Repeat the data exactly as given below, dropping every picture.
SOURCE MATERIAL below:
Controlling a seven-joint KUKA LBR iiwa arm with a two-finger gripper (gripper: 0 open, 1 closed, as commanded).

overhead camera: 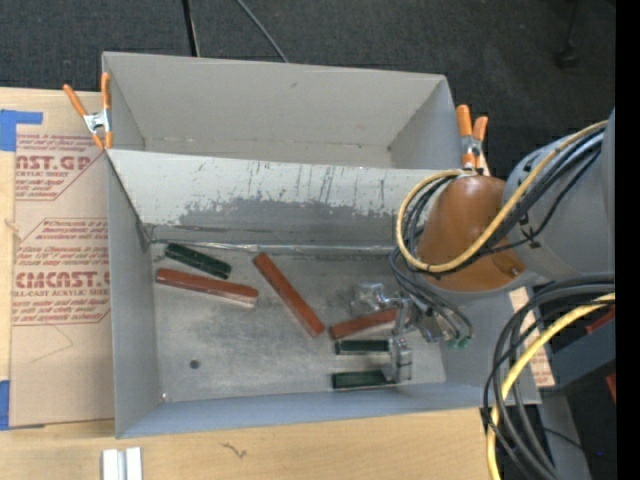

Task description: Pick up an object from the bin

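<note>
My gripper is low in the bin's right front part and stands open, one fingertip toward the back and the other toward the front. Between them lie the right ends of a short red-brown bar and a dark green bar, both flat on the floor. A second dark green bar lies just in front of the front fingertip. A longer red-brown bar lies slanted to the left of the gripper.
At the left lie another red-brown bar and a dark green bar near the back wall. The arm with its orange cover and cables hangs over the bin's right rim. Bare floor shows at the front left.
</note>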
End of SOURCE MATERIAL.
SOLUTION TO THIS PROBLEM:
Controlling a seven-joint KUKA LBR iiwa arm with a two-finger gripper (gripper: 0 open, 1 closed, as commanded).

overhead camera: 

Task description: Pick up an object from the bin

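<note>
My gripper is low in the bin's right front part and stands open, one fingertip toward the back and the other toward the front. Between them lie the right ends of a short red-brown bar and a dark green bar, both flat on the floor. A second dark green bar lies just in front of the front fingertip. A longer red-brown bar lies slanted to the left of the gripper.
At the left lie another red-brown bar and a dark green bar near the back wall. The arm with its orange cover and cables hangs over the bin's right rim. Bare floor shows at the front left.
</note>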

What the exercise required is now done.